- Opening Delimiter -

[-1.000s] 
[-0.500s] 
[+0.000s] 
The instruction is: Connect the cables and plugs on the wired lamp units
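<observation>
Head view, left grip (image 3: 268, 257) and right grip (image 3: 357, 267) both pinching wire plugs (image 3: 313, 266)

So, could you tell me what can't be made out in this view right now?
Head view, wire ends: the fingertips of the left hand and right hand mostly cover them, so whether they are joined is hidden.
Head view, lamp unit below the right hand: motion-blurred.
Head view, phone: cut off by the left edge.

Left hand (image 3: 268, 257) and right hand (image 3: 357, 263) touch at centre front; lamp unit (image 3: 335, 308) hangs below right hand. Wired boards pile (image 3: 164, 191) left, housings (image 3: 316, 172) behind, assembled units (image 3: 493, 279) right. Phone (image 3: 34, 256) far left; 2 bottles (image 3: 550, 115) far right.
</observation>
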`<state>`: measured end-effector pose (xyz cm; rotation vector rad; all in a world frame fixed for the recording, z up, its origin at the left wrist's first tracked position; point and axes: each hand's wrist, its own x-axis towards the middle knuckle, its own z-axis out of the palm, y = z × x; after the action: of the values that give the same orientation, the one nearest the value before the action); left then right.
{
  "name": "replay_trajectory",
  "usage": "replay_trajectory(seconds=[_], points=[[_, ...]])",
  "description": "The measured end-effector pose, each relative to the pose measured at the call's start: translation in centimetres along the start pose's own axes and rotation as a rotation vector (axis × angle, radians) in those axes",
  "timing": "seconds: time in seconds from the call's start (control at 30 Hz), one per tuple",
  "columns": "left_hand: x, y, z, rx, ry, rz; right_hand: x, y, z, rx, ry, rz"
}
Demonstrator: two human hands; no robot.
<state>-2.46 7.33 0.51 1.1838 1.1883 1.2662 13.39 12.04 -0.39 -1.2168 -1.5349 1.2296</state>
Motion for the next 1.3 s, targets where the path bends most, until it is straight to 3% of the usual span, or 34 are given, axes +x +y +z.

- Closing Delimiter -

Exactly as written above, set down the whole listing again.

[-1.000s] 
[-0.500s] 
[+0.000s] 
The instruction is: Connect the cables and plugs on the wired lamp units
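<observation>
Head view, left grip (image 3: 268, 257) and right grip (image 3: 357, 267) both pinching wire plugs (image 3: 313, 266)

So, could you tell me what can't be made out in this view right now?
Head view, wire ends: the fingertips of the left hand and right hand mostly cover them, so whether they are joined is hidden.
Head view, lamp unit below the right hand: motion-blurred.
Head view, phone: cut off by the left edge.

Left hand (image 3: 268, 257) and right hand (image 3: 357, 263) touch at centre front; lamp unit (image 3: 335, 308) hangs below right hand. Wired boards pile (image 3: 164, 191) left, housings (image 3: 316, 172) behind, assembled units (image 3: 493, 279) right. Phone (image 3: 34, 256) far left; 2 bottles (image 3: 550, 115) far right.
</observation>
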`<state>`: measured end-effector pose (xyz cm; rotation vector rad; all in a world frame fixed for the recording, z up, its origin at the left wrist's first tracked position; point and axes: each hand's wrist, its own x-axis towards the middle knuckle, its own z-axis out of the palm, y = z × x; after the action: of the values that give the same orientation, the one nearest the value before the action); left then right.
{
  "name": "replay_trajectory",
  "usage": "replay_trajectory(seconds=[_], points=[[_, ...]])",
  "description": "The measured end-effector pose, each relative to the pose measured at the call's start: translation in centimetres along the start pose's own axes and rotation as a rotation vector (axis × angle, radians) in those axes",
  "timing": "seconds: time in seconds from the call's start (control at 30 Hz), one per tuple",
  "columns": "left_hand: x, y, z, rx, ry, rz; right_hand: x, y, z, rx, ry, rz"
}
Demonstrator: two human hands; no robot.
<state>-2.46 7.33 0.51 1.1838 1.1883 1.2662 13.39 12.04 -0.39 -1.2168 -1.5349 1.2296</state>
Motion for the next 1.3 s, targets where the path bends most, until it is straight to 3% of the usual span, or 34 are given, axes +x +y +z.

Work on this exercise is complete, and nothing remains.